Emma Balonova's husband and his father

This photograph was taken in Leningrad in 1938. It shows my husband and his father. They were photographed in a photo studio.

My mum's brother Yakov was a very qualified shoemaker. He had a great success making shoes. He also lived in Riga.

By that time managers of a shoe factory in Petersburg decided to improve their production process making better footwear. They wanted to invite highly skilled experts.

Several managers from that factory came to Riga to find the best shoemakers. Among others, they invited my uncle, who became my future father-in-law.

By that time he was already married to my future mother-in-law and they had a son (my future husband) Isaac Yakovlevich Balonov.

They considered themselves to be lucky, when Isaac got an invitation to the Petersburg factory: they did not want to remain in Riga as they were disquieted by rumors of the coming war, they had temptation to go to Russia.

The factory gave them a good apartment, and their family settled there. Later Yakov's younger sister Emma came to their place too.

And here I’ll tell you how I appeared in their family.

I finished ten-year secondary school in Gomel and got only excellent marks. Having got excellent school-leaving certificate pupils were exempt from entrance examinations.

I sent my documents to the Leningrad Technological College and became a student of the chemical department.

In August I arrived in Leningrad for interviewing. They placed me in the hostel, and I did not come back to Gomel any more (it was rather expensive to go from Leningrad to Gomel and back).

Do you know the song 'Daddy was a man of honor, but of a very modest income'? You see, these words could be said about my Daddy.

So my life far away from my family began. But in Leningrad I was not lonely: there lived my uncle Yakov (at that time I did not know that he would become my father-in-law).

I visited my uncle every Saturday. I made friends with Maria, my cousin. And my cousin Isaac did not live at home: he was a military man. He was much elder than me, and in 1936 he graduated from the 1st Medical College in Leningrad. [The St. Petersburg Medical University (former College) named after Pavlov was founded in 1897.]

Among the students of their group there were 3 boys, after graduation they all were called up for military service. Isaac served near Leningrad.

Almost every Saturday he came home, bought theater tickets for me and Maria, gave us money to buy cakes. Later he started going to theatres and concerts together with us. It seemed to me that he treated me like a child.

One day before his long business trip, he asked me 'Will you marry me?' I answered 'Yes!' I thought it was a joke. Next day he left. And later I received a letter from him, where he wrote that he would be happy to marry me. Only then I understood it was not a joke, but that day I had to start on my destiny.

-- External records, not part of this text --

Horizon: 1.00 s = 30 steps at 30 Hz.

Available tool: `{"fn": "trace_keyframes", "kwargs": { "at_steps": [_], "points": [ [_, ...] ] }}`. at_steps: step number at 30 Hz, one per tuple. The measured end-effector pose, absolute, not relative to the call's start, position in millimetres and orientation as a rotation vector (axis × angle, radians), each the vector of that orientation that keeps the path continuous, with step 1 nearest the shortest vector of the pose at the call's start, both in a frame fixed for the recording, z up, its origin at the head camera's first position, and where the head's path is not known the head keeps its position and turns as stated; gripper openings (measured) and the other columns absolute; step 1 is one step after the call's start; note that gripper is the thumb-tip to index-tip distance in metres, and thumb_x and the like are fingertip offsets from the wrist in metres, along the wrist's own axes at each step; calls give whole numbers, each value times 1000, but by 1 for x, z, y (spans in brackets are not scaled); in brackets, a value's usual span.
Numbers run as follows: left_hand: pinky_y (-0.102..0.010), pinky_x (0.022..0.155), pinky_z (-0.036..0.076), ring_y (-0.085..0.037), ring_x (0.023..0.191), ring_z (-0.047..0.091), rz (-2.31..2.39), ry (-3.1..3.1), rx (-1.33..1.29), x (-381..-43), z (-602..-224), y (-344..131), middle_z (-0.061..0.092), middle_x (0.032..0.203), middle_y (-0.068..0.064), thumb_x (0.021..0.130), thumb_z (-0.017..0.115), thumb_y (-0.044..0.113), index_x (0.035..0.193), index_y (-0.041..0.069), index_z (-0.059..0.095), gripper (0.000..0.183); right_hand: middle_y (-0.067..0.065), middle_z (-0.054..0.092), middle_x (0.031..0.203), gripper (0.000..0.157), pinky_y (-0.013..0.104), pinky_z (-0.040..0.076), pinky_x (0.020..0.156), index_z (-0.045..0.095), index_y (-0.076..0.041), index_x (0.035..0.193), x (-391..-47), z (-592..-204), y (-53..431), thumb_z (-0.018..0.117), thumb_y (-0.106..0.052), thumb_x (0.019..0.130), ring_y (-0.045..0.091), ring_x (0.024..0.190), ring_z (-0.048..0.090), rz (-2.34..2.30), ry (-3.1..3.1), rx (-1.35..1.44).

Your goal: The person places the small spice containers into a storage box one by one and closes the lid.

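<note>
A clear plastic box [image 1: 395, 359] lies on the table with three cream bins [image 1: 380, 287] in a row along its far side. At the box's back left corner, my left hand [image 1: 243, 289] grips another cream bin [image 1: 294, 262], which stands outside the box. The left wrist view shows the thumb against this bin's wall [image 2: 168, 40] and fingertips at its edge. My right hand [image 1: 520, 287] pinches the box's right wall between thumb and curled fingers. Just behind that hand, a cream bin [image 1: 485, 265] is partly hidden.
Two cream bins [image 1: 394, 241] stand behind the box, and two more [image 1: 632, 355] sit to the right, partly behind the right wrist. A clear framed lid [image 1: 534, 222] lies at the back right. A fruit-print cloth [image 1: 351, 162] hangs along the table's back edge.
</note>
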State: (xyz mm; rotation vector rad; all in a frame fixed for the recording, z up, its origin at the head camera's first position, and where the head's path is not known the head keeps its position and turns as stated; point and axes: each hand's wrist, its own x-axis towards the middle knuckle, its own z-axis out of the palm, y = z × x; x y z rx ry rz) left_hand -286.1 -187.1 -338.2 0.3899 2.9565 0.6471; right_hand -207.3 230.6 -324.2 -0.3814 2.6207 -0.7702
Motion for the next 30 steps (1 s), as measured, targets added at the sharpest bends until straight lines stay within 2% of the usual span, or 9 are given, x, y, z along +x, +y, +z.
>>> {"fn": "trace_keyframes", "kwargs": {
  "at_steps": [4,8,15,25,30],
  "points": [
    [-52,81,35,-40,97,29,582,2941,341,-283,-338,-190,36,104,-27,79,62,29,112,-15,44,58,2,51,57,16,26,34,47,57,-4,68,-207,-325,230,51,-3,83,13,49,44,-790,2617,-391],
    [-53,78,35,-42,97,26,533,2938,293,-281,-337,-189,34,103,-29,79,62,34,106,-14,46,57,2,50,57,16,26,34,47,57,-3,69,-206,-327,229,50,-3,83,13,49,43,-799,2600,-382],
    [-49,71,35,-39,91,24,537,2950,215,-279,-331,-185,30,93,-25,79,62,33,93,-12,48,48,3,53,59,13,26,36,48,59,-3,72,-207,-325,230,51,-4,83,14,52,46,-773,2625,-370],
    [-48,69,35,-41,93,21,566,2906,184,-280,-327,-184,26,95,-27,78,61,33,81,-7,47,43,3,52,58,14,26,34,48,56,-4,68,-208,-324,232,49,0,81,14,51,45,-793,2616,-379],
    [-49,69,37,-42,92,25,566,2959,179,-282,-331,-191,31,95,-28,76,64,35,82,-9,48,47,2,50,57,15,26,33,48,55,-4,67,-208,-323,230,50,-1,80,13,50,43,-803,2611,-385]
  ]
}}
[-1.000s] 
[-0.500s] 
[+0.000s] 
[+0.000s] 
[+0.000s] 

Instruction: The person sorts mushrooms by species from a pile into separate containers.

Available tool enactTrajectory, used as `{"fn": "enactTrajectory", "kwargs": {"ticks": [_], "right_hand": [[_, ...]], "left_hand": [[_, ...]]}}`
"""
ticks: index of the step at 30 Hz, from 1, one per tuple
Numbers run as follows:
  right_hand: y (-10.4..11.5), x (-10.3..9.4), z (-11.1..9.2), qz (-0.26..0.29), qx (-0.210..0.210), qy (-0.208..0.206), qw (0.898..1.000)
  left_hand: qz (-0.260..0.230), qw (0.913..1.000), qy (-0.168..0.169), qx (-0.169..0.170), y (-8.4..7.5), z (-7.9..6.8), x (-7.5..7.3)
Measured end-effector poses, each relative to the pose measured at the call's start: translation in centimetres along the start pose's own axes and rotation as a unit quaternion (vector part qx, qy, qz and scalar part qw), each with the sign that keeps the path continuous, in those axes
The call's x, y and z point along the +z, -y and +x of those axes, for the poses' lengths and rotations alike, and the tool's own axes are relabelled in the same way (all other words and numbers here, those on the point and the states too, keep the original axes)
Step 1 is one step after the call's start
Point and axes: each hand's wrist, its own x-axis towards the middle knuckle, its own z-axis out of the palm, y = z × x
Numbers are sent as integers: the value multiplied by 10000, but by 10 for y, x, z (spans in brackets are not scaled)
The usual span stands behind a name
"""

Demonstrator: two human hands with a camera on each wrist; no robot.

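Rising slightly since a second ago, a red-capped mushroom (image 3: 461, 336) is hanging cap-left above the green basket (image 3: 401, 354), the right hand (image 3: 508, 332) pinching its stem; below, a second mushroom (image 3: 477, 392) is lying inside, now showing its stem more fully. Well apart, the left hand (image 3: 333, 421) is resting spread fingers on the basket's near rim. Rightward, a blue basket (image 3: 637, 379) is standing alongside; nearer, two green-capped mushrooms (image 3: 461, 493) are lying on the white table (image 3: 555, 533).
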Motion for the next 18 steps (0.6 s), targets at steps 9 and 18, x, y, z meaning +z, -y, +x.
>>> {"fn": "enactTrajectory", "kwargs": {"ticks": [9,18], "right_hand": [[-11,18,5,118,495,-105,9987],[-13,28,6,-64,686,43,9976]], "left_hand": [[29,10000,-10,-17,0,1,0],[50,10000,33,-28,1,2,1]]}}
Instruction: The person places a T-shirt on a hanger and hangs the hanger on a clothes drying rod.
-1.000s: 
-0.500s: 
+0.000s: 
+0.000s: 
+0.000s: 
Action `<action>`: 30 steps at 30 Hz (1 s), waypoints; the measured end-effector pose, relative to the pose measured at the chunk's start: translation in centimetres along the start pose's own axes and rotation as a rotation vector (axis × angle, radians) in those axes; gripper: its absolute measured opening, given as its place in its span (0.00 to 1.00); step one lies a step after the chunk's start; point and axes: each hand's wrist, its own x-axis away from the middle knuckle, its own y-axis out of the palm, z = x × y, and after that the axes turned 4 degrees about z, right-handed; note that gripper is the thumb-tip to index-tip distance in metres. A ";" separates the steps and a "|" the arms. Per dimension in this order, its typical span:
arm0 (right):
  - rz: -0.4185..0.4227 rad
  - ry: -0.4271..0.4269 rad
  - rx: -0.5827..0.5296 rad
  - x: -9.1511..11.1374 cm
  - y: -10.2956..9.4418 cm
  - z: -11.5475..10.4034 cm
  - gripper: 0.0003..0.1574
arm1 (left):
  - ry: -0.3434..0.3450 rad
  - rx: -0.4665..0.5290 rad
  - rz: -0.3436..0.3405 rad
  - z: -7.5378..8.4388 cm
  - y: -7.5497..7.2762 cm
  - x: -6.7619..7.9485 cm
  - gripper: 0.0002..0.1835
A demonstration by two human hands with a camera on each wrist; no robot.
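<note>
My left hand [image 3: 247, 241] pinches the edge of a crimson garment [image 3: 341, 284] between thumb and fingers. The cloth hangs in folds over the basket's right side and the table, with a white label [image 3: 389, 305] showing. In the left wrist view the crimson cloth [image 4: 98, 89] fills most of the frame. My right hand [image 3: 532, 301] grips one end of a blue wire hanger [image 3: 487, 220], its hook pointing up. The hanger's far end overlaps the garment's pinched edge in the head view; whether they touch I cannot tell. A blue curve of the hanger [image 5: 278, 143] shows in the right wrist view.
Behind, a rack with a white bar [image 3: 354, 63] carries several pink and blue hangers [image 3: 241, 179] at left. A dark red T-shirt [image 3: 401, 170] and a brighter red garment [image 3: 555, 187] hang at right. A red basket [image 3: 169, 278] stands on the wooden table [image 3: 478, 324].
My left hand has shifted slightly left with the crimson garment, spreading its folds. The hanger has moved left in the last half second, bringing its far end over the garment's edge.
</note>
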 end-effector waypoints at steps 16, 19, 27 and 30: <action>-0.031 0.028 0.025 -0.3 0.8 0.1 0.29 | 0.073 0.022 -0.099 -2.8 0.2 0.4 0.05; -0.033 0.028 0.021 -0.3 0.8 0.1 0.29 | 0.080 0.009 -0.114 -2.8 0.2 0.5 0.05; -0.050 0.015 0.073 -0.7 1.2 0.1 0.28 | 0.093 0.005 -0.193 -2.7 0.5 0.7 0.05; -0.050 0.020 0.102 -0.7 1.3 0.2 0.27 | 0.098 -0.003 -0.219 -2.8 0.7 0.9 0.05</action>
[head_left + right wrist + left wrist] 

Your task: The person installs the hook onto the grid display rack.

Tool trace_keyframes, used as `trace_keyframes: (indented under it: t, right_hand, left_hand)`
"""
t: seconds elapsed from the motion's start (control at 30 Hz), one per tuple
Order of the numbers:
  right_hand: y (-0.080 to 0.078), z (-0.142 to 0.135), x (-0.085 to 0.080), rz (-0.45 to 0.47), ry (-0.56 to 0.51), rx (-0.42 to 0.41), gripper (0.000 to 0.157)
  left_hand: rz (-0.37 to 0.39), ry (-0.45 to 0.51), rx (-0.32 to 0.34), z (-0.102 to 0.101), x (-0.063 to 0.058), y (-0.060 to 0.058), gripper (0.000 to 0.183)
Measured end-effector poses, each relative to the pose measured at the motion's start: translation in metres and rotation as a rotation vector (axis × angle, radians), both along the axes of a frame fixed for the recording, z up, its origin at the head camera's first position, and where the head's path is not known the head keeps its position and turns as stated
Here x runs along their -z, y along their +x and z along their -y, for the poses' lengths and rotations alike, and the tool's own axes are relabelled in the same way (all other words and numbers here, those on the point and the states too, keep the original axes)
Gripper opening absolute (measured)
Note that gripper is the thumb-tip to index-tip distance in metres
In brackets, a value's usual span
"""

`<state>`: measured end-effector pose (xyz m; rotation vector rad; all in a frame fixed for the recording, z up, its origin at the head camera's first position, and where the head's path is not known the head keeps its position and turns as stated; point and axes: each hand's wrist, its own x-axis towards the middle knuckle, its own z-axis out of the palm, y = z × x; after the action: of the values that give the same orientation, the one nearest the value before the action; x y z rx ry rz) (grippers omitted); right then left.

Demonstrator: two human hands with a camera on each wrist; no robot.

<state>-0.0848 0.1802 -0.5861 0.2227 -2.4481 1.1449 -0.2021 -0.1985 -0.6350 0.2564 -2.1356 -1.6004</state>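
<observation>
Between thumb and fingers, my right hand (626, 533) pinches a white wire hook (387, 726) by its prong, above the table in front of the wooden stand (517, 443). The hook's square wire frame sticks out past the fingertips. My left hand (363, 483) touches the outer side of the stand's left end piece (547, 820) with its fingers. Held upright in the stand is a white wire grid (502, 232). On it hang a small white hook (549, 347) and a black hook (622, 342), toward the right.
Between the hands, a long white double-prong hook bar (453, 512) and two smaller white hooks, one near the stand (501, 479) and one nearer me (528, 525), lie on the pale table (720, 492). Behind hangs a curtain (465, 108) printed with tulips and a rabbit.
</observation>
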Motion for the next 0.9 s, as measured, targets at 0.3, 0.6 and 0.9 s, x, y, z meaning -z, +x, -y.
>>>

One boy from Gomel studied together with me in the College. We were friends at school, came to Leningrad together. People around us thought that we were going to get married.

He always accompanied me wherever I went; but suddenly he noticed that several times I visited the same apartment. He asked me 'Is that your brother you visit there?'

Later I got married, but I it was too much for me to tell him about my wedding. Therefore I asked my friend to inform him about my marriage. He cried and left our College, because it was above his strength to see me there. Later he became a doctor.